IMAGINATION. INSPIRATION. COURAGE.
Rhea Almeida · In Her Own Words
Her Story
About Rhea
Rhea Almeida is a family therapist, educator, author, and the Founder and Executive Director of the Institute for Family Services, Inc. With nearly four decades of leadership and more than 30 years of clinical experience, she has dedicated her career to transforming the way mental health services are delivered. Holding a Master of Social Work from Columbia University, Rhea has become a nationally recognized advocate for approaches that move beyond traditional pathology-based models and instead emphasize healing through connection, community, and human resilience.
Throughout her career, Rhea has challenged conventional mental health frameworks by developing and advancing Liberation-Based Healing, a decolonial approach that centers individuals within their family, cultural, and social contexts rather than defining them through diagnoses. Her work focuses on identifying strengths, fostering critical consciousness, and building supportive communities that empower individuals and families to navigate life’s challenges. This innovative model has produced exceptional outcomes and has influenced clinicians, educators, and community leaders across the United States and beyond.
As a thought leader and scholar, Rhea is also the creator of the annual Liberation Based Healing Conference, a globally recognized gathering now entering its third decade. The conference brings together mental health professionals, academics, artists, educators, and activists to explore transformative approaches to healing, social justice, and collective liberation. Through her clinical practice, teaching, writing, and conference leadership, Rhea continues to inspire a new generation of practitioners committed to creating equitable, community-centered pathways to healing and social change.
Her Interview
Ten minutes with Rhea
01What do you attribute your success to?
I think a lot of different things contributed to my success, but probably the most important thing was that I grew up with a disability. Growing up with a disability really inclined me to focus and be thankful for all of the different people along my path that were really helpful towards me and brought a lot of grace into my life. I realized that I needed that community of helpers along my life to really get me to where I was, and so there's a value in that that I think a lot of times people don't pay much attention to. That experience shaped my understanding of the importance of community in healing and helped me develop the work I do today.
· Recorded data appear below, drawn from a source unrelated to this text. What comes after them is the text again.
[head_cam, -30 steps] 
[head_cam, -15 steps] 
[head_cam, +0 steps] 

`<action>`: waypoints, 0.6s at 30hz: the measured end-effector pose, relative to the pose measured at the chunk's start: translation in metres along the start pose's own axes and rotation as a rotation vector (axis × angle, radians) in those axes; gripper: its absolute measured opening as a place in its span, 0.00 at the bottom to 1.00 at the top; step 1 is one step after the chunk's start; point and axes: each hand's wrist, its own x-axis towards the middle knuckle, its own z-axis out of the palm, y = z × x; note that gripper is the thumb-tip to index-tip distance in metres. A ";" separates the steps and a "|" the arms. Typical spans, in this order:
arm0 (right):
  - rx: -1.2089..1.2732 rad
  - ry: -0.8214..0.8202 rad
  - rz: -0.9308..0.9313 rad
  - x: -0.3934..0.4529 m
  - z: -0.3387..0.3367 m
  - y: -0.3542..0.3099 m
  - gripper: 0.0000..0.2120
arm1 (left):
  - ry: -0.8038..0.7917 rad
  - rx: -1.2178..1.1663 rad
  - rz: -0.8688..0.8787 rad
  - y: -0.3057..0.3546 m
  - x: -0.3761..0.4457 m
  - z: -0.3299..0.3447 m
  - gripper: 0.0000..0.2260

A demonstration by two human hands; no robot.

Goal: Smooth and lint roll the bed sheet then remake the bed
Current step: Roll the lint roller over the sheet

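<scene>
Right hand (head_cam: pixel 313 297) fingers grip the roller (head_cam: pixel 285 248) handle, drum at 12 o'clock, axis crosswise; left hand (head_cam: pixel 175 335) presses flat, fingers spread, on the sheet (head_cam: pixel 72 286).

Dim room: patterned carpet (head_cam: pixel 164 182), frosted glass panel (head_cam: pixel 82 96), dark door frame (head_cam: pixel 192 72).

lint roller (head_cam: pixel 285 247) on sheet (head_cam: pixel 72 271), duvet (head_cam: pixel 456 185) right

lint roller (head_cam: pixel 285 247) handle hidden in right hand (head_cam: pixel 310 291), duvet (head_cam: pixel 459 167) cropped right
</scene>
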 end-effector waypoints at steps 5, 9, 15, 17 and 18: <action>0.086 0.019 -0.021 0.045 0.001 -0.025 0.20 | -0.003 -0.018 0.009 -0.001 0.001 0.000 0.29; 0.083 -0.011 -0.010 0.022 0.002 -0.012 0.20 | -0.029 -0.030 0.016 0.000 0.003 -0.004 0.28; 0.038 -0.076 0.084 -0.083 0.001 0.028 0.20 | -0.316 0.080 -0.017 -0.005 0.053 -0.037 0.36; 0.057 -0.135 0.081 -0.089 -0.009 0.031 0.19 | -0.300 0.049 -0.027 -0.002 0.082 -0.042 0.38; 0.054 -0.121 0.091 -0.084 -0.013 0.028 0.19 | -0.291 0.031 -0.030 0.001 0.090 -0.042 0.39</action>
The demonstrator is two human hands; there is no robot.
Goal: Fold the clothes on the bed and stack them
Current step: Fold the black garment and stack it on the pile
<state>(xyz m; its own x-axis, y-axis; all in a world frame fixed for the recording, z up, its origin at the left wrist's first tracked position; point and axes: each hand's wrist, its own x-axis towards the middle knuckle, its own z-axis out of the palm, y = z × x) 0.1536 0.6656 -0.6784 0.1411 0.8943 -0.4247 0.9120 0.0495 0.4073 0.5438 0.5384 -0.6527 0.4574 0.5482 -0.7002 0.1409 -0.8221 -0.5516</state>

02What’s the best career advice you’ve ever received?
The best career advice I received was from one of my professors in my master's program. He would read my papers and kept telling me I should publish. At that point, publishing was not even on my horizon, not even in my brain. But I think he was very influential in really dropping that idea into me that my work was sufficiently interesting that I should consider taking it to the public. That encouragement to share my work more broadly really shaped the direction of my career.
03What advice would you give to young women entering your industry?
We do a lot of training with interns who come in from social work, Marriage and Family Therapy, and Counseling Psychology programs. My advice to them is to begin to interrogate what they come with from the academy, which is an over-focus on individuals and individual healing. I encourage them to begin to think about what it would mean if they connected people to their contexts and actually worked with people from more of a positive, celebratory place, rather than focusing on just the challenges and emphasizing their deficits. What we offer is not just a theoretical position - they can actually see us work in community and they can actually engage in it themselves, so it becomes real practice, not just theory.
04What are the biggest challenges or opportunities in your field right now?
I think the biggest challenges in our field right now are that the individual model still dominates. One of the biggest obstacles is how the academy has not really taken on the idea of healing in community. From psychiatry to social work to marriage and family therapy, the models are still very restricted to individual and sometimes family work, but they don't value community as much as they should, even though we know that communities actually serve to heal people in multiple ways. You have different programs all over the United States that are invested in community healing, but for the most part, they're driven by a very individualistic model. The system supports insurance companies that pay more for individual therapy and make group and family therapy a lesser reimbursement, which basically says there's more power in working with individuals rather than recognizing the research that shows individuals heal faster in community. It's completely counterintuitive - in hospitals, people are put into multiple groups every day because we know people build positive endorphins around other people and overcome depression faster, but then when they're discharged, they're sent back to individual therapy.
05What values are most important to you in your work and personal life?
The values that are really important to me are centered on the belief that all people have the ability to thrive, and not just survive. I think most human beings and most of us have the ability to thrive and be successful and have meaningful lives. It's really important to me to focus on people celebrating their life instead of creating paths where people are harmed consistently or not allowed to see their humanity grow and get fertilized. I also believe strongly in the power of community - this culture has evolved into places where people live very alone, isolated lives, and I think this country has lost a lot of its community engagement in many ways. Restoring that sense of community is really important, especially for young kids and youth.